### WORK TO BE COMPLETED
Below are several entries. Transcribe exactly those lines that fall from the one with "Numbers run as" through the one with "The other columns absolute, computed", end lines included.
----------
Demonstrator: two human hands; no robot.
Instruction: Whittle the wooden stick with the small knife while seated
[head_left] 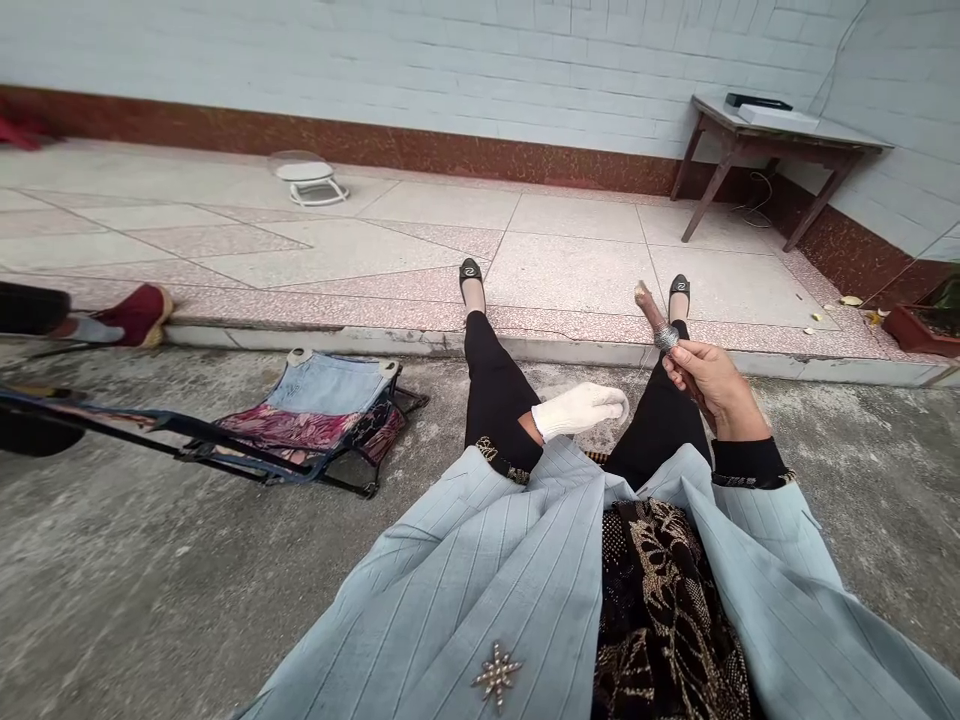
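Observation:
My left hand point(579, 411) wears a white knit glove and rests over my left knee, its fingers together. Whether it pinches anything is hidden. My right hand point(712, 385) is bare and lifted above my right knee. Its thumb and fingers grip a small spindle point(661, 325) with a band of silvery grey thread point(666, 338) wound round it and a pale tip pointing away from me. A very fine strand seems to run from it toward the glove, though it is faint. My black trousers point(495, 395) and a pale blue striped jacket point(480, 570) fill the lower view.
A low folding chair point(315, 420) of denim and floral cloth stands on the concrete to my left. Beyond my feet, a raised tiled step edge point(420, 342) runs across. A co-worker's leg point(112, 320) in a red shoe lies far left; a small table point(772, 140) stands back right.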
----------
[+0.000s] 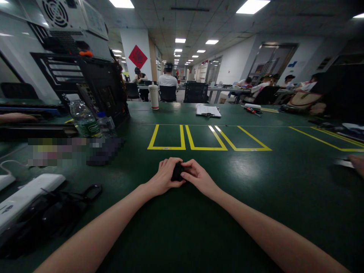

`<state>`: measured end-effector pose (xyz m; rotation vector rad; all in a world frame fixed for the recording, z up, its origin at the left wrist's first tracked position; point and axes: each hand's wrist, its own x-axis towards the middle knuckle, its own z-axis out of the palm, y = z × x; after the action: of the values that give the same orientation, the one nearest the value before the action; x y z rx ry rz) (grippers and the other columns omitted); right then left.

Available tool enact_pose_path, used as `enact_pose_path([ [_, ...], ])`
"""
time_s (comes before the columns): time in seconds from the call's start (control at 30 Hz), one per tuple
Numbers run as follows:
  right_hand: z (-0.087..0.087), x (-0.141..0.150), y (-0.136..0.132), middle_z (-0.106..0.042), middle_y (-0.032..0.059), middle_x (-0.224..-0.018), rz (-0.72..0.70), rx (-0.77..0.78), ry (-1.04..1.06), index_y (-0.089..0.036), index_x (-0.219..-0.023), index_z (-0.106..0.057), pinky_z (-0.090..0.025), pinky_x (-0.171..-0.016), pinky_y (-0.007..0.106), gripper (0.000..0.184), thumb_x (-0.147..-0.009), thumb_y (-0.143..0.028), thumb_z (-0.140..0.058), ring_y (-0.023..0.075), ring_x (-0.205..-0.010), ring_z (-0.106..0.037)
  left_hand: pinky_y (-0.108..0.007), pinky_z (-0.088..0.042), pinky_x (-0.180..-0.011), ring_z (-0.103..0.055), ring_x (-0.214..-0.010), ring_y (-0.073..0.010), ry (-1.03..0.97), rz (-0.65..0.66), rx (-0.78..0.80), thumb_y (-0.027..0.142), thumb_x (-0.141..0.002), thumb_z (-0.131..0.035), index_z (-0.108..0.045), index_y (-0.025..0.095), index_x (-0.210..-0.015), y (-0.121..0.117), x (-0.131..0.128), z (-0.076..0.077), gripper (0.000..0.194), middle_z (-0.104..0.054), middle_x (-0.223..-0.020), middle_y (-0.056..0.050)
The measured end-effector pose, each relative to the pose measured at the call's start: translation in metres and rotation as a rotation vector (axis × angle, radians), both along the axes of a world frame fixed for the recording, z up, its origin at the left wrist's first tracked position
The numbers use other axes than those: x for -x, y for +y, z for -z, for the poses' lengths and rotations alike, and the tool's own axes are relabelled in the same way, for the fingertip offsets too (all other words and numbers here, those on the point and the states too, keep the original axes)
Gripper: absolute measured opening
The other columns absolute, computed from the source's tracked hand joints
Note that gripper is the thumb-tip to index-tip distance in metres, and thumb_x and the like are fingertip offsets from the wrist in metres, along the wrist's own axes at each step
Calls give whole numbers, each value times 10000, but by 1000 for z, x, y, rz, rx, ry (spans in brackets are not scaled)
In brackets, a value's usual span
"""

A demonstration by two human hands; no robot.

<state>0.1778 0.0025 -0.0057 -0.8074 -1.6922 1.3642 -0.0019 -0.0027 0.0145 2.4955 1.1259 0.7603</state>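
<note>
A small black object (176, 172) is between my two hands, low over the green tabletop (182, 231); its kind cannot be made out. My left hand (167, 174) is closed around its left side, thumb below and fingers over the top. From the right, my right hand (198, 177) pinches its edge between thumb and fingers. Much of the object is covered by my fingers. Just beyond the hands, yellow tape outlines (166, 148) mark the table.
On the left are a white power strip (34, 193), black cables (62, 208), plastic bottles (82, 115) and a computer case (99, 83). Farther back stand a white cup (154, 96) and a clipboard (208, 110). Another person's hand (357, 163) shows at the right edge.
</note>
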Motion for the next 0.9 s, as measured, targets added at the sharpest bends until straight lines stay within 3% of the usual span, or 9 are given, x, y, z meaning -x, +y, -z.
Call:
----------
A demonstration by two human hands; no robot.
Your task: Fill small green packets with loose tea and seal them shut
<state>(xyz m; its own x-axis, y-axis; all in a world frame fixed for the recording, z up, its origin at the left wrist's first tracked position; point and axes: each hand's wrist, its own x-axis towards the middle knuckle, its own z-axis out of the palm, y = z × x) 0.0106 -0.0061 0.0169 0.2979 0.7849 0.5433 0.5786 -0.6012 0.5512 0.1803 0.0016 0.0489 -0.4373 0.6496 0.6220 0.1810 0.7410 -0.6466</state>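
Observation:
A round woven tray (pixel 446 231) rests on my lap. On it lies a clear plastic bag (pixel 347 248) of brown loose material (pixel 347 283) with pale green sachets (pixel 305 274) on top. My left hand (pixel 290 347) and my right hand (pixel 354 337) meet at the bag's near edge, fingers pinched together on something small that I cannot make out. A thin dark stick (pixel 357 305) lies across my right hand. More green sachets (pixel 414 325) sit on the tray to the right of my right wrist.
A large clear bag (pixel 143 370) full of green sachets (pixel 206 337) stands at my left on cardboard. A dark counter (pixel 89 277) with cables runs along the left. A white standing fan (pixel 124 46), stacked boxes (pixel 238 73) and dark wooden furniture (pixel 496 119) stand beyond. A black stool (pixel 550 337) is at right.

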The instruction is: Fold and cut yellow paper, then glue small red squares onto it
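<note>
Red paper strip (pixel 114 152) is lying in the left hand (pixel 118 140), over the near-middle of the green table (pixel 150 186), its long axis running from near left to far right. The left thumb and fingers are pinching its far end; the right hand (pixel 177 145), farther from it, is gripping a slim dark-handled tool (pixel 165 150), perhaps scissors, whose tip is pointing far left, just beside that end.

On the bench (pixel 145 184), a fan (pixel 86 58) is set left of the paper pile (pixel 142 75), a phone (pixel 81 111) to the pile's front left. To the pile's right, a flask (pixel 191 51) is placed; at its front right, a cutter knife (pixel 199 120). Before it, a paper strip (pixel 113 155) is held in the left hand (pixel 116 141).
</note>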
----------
### FINAL ANSWER
Numbers run as follows:
  right_hand: z (-0.087..0.087), x (-0.141..0.150), y (-0.136..0.132), middle_z (-0.106..0.042), middle_y (-0.032..0.059), middle_x (-0.224..-0.018), rz (-0.72..0.70), rx (-0.77..0.78), ry (-1.04..1.06), index_y (-0.089..0.036), index_x (-0.219..-0.023), index_z (-0.106..0.057), pinky_z (-0.090..0.025), pinky_x (-0.171..-0.016), pinky_y (-0.007..0.106), gripper (0.000..0.184), thumb_x (-0.147..-0.009), thumb_y (-0.143..0.028), thumb_z (-0.140..0.058), ring_y (-0.023..0.075), ring_x (-0.205..-0.010), ring_z (-0.106..0.037)
  left_hand: pinky_y (-0.108..0.007), pinky_z (-0.088..0.042), pinky_x (-0.180..-0.011), ring_z (-0.103..0.055), ring_x (-0.214..-0.010), ring_y (-0.073..0.010), ry (-1.03..0.97), rz (-0.65..0.66), rx (-0.78..0.80), thumb_y (-0.027..0.142), thumb_x (-0.141..0.002), thumb_z (-0.131..0.035), index_z (-0.108..0.045), index_y (-0.025..0.095), index_x (-0.210..-0.015), y (-0.121..0.117), x (-0.131..0.128), z (-0.076..0.077), gripper (0.000..0.194), middle_z (-0.104..0.054), middle_x (-0.223..-0.020), middle_y (-0.056..0.050)
The measured end-effector pose, each relative to the pose measured at the call's start: translation in metres and rotation as a rotation vector (axis × angle, radians), both along the axes of a world frame fixed for the recording, z up, its origin at the left wrist's first tracked position
The numbers use other axes than those: x for -x, y for +y, z for -z, for the poses' lengths and rotations alike, and the tool's own axes are relabelled in the same way, for the fingertip offsets too (all other words and numbers here, those on the point and the states too, keep the original axes)
Gripper: absolute measured opening
The other columns absolute, computed from the source's tracked hand joints

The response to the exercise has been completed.